Civilian Job Opportunities
The ability to use Geographic Information Systems (GIS) is in hot demand in present society.
There are many esteemed universities that have added a GIS program within the last decade.
As a result, you can learn about GIS equipment and solutions while serving the United States Armed Forces.
The education and training you receive, as well as direct real-life experience will prepare you well for a civilian career.
Though many aspects of MOS 12Y are specific to the military, you can still use the skills attained to work in the construction industry or for a surveying company.
The computer programs you will learn in the U.S. Army are also used by civilian companies such as architecture firms.
Army Geospatial Engineers often move on to become Civil Engineers (average yearly salary $86,640), Geographers (average yearly salary $80,300), or Surveyors (average yearly salary $62,580).

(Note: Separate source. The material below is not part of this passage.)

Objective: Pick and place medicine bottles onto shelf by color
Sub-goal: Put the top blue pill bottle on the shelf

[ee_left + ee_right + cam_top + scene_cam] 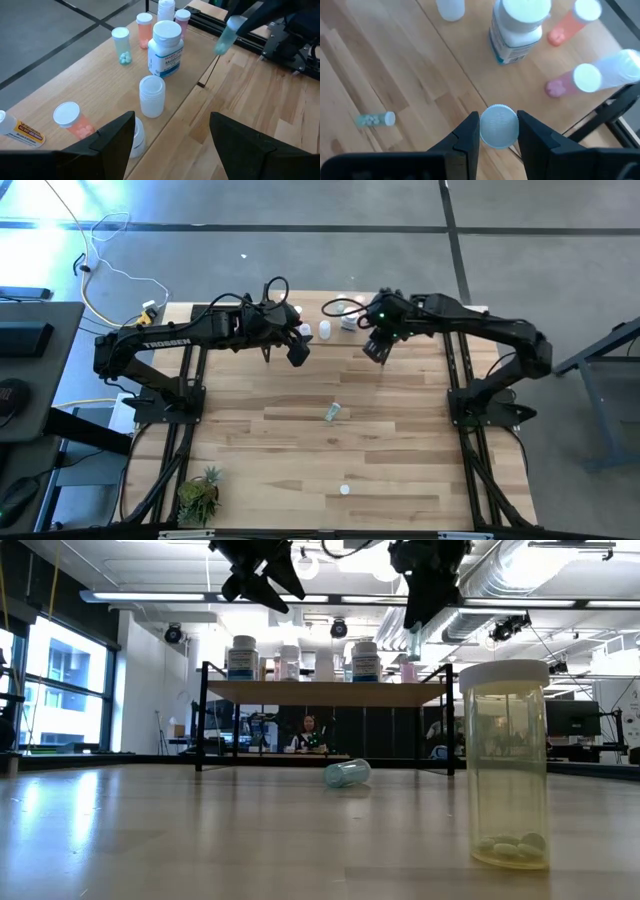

You may want to consider joining the Army PaYS program for guaranteed job interviews and other helpful civilian job resources post-military.
Geospatial Engineers (MOS 12Y) are important to the daily operations of the U.S. Army.
An Army Geospatial Engineer will use geographic data to brief commanding officers after collecting and analyzing the information.
There is a growing need for the ability to use Geographic Information Systems (GIS) in the real world, which also makes the civilian job outlook for MOS 12Y very good.